Data excerpts:
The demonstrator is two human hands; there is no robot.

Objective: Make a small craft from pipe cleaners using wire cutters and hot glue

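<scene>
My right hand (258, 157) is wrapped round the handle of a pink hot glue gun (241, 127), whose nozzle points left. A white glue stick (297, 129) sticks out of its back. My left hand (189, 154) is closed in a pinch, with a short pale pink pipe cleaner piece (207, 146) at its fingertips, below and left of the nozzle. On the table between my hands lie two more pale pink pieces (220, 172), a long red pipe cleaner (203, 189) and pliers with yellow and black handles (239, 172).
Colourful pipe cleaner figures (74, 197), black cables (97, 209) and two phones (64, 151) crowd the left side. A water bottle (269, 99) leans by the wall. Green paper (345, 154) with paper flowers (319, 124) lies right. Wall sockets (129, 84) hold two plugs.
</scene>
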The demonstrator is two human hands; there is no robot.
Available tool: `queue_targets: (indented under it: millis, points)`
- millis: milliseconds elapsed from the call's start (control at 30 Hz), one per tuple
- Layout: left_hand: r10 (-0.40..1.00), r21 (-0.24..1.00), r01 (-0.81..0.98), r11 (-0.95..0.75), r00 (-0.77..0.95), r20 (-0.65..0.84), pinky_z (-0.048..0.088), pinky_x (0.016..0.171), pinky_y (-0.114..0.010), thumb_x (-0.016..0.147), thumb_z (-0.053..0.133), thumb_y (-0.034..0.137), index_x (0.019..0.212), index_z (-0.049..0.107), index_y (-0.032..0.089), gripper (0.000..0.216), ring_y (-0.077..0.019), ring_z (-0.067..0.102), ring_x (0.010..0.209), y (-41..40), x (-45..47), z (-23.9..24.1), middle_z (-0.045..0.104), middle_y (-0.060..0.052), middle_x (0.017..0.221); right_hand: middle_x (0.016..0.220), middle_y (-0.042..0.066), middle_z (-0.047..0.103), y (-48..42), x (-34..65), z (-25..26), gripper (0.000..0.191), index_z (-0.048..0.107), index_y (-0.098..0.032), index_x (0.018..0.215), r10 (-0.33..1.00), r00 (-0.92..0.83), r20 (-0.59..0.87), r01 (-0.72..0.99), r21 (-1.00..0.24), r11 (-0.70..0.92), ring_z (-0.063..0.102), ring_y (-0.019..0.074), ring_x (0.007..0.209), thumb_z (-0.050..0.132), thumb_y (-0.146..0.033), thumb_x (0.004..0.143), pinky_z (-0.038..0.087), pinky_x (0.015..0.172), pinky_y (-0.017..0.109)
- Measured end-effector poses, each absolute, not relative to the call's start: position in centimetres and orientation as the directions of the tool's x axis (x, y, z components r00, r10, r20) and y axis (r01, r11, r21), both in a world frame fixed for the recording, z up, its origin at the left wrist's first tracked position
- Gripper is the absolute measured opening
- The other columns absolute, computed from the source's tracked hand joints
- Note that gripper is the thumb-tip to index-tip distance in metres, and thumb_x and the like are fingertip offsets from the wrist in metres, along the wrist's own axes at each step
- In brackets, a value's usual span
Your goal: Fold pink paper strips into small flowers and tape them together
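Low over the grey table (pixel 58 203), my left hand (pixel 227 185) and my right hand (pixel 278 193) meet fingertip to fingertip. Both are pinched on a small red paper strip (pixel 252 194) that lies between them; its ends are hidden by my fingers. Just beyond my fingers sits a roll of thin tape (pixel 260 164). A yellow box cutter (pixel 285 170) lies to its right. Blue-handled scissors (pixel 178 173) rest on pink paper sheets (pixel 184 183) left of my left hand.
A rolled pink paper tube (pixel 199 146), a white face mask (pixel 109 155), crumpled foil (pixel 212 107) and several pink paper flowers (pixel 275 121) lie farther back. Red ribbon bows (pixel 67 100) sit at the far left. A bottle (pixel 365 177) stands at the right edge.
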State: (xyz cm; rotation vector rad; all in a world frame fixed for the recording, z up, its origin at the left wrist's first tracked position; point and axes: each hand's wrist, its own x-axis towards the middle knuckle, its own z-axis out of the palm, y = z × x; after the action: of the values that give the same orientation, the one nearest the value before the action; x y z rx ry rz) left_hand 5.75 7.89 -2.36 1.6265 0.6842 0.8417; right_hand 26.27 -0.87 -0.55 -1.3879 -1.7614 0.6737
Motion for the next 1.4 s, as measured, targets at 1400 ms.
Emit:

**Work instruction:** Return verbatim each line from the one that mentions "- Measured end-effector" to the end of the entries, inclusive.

**Problem solution:**
- Measured end-effector poses, each absolute, not relative to the call's start: position in centimetres and orientation as the directions of the tool's x axis (x, y, z components r00, r10, r20) and y axis (r01, r11, r21), both in a world frame fixed for the recording, z up, its origin at the left wrist's first tracked position
- Gripper is the absolute measured opening
- The other columns absolute, computed from the source's tracked hand joints
- Note that gripper is the thumb-tip to index-tip distance in metres, and thumb_x and the like are fingertip offsets from the wrist in metres, along the wrist's own axes at each step
- In brackets, a value's usual span
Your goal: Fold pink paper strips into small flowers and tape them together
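Low over the grey table (pixel 58 203), my left hand (pixel 227 185) and my right hand (pixel 278 193) meet fingertip to fingertip. Both are pinched on a small red paper strip (pixel 252 194) that lies between them; its ends are hidden by my fingers. Just beyond my fingers sits a roll of thin tape (pixel 260 164). A yellow box cutter (pixel 285 170) lies to its right. Blue-handled scissors (pixel 178 173) rest on pink paper sheets (pixel 184 183) left of my left hand.
A rolled pink paper tube (pixel 199 146), a white face mask (pixel 109 155), crumpled foil (pixel 212 107) and several pink paper flowers (pixel 275 121) lie farther back. Red ribbon bows (pixel 67 100) sit at the far left. A bottle (pixel 365 177) stands at the right edge.
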State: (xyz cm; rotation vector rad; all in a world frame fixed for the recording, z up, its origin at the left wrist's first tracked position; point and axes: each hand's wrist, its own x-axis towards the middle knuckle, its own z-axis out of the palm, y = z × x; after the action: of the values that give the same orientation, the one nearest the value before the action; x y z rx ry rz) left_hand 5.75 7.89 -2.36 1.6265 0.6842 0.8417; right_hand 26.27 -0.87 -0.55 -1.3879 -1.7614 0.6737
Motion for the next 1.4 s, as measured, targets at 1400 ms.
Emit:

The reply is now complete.